Under the guise of opposing everyday sexism and racism, the campus Left has proposed a vast array of “microaggressions” which people — especially white men — are forbidden to utter. Some of these microaggressions include complimenting immigrants on being articulate, or on speaking good English.

But whom, exactly, are these campus speech codes serving? According to a recent Cato Institute survey, a majority of minorities said that they do not find paradigm microaggressions to be offensive (such as: “You speak good English,” “You are so articulate,” “I don’t notice people’s race,” “America is a melting pot,” “Everyone can succeed in this society if they work hard enough”). Yet campus activists seem intent on “problematizing” situations even where offense was neither intended nor taken.

Of course, there are comments which do seem to contain subtle racism — saying “you are a credit to your race” to a successful minority student, for example. Indeed, even in the Cato study, this was an example that most minorities found offensive. But surely it is possible to push back against insensitive comments like these without losing one’s sense of humor or surrendering to moral panics, speech codes, and soft censorship.

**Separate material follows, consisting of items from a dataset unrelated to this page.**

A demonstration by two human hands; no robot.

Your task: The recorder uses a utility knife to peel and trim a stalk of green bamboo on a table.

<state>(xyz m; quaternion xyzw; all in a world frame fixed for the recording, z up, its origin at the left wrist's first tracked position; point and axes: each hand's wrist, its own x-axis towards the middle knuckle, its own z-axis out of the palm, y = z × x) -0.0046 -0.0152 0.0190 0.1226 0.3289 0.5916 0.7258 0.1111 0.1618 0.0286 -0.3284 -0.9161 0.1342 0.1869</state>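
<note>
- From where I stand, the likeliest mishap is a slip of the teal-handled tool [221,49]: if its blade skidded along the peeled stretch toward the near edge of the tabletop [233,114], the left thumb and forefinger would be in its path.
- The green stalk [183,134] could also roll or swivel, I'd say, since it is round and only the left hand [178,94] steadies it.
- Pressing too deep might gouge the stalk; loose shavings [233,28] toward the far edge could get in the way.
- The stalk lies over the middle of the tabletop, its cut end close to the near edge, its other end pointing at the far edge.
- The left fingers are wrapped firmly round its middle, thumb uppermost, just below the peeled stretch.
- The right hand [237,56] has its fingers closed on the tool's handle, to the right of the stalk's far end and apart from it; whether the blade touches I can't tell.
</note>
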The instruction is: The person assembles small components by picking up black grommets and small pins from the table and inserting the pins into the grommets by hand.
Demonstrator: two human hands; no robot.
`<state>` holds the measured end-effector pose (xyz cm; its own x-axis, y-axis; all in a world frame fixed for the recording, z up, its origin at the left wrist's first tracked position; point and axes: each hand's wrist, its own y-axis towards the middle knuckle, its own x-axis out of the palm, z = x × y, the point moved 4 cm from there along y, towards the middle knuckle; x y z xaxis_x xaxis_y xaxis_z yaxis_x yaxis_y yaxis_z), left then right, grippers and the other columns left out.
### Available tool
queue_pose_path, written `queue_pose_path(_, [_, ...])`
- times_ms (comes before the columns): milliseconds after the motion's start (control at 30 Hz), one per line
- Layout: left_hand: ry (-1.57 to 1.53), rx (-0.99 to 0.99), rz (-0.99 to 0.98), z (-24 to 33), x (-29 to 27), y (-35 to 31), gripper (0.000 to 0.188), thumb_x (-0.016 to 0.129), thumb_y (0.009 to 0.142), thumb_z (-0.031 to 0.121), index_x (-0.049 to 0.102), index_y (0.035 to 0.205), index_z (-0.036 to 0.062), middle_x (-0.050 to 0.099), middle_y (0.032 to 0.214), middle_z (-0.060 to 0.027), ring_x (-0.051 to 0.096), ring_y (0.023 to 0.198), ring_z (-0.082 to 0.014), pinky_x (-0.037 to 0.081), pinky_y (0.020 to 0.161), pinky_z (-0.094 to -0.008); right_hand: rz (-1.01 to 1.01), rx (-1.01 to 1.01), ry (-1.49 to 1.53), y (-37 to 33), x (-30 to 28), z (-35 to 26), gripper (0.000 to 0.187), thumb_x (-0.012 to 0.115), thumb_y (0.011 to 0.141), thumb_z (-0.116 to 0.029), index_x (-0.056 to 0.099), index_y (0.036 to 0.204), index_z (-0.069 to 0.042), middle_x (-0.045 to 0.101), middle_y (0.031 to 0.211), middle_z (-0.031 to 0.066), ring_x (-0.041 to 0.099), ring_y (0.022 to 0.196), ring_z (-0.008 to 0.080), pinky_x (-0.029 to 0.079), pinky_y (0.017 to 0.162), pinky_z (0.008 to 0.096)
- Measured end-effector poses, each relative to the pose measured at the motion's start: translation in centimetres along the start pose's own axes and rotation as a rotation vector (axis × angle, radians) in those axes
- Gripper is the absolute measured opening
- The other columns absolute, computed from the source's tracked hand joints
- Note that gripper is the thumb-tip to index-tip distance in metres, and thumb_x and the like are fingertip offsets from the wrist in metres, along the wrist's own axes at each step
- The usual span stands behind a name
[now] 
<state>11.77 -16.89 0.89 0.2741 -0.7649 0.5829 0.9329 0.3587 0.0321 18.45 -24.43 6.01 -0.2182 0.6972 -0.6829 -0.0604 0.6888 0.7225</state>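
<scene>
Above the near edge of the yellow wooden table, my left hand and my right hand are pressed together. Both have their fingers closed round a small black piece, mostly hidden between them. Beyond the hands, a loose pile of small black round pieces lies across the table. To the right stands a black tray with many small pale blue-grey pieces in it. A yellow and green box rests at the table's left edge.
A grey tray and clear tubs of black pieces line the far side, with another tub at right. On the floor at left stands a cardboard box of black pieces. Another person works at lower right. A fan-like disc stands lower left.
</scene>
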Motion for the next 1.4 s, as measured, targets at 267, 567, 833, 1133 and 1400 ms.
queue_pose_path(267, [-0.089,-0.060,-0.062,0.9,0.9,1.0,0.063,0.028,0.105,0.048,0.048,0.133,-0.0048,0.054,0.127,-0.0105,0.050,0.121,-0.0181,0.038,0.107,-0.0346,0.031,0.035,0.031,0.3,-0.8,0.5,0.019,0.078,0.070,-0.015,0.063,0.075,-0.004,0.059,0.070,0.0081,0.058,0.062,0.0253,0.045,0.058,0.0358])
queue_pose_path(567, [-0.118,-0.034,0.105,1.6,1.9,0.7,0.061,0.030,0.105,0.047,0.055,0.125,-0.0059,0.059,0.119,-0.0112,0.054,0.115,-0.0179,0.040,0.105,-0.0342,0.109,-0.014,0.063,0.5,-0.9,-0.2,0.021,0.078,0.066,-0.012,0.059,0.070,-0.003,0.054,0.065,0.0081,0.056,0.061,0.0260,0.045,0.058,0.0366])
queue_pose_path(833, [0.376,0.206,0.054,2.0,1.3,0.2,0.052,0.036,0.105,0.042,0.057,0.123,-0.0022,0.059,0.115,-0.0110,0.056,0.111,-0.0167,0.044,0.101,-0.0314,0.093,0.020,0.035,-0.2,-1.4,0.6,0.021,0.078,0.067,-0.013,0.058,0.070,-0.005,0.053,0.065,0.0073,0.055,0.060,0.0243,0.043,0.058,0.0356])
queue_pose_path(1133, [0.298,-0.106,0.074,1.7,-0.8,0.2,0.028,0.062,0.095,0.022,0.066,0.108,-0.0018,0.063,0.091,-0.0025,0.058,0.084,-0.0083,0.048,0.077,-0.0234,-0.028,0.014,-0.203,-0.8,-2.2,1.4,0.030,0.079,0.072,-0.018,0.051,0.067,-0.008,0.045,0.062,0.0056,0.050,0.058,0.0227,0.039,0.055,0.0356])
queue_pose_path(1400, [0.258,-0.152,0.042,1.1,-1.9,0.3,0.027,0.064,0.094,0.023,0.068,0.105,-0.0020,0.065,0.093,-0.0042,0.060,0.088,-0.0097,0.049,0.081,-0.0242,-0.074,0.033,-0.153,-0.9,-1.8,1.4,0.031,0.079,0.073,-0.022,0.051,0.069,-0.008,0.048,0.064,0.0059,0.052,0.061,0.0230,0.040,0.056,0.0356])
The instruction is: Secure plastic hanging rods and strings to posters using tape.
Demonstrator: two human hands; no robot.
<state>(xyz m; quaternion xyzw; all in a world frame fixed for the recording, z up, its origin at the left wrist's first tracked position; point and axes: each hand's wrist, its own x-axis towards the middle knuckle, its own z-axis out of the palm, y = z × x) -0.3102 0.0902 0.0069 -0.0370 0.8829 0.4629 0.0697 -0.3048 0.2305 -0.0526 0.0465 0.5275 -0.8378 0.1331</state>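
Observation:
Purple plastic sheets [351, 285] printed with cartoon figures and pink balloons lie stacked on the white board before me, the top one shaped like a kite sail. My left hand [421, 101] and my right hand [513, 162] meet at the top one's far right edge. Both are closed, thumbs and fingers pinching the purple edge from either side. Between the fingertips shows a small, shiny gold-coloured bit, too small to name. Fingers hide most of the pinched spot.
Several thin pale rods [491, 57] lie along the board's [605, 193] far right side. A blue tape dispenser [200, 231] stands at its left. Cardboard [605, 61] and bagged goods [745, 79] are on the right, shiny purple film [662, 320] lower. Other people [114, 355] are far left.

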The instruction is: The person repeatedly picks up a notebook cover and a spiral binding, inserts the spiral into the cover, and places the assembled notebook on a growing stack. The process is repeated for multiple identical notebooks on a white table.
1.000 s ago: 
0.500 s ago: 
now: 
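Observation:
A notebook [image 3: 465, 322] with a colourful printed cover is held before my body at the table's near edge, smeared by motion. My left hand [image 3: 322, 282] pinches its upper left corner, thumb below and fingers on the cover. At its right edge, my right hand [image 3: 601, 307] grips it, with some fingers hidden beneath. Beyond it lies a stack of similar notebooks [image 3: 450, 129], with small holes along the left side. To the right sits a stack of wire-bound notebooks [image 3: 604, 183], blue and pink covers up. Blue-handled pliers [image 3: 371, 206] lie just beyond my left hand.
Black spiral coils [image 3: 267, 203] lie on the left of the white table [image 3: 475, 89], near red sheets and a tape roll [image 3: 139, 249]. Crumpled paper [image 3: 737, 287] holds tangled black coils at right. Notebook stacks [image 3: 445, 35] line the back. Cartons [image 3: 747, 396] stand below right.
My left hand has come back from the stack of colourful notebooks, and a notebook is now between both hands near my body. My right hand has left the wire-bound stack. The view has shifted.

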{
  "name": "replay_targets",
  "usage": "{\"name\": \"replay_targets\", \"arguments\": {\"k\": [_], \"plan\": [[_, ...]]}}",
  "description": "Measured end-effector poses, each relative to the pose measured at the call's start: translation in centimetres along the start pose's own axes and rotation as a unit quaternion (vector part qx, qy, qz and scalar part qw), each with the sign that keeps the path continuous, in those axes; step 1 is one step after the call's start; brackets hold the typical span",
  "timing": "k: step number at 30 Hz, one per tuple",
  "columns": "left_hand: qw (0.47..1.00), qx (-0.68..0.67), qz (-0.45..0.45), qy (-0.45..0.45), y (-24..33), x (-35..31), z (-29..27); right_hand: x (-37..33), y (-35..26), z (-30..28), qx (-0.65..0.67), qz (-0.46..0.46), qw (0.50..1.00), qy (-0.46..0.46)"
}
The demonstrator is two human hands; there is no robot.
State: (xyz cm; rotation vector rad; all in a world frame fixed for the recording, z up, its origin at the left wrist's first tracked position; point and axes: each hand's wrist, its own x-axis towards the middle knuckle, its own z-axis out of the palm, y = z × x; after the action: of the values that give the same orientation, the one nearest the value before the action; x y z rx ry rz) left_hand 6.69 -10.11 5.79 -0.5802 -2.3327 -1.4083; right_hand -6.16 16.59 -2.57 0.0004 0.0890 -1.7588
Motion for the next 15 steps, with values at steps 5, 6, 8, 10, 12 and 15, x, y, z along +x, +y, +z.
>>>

Universities should not be telling the young to view their lived experience in the worst possible manner, because encouraging students to feel oppressed is wreaking grievous damage on the social fabric of our country. It becomes very difficult to make friends and build community when one is beset by a crippling paranoia about the (possibly imagined) racism and sexism implicit in everyone else’s words. This is not the way to foster tolerance and understanding. Nor is it the way we should want our society to operate, our conversations to unfold, or our inter-racial and cross-gender interactions to be interpreted.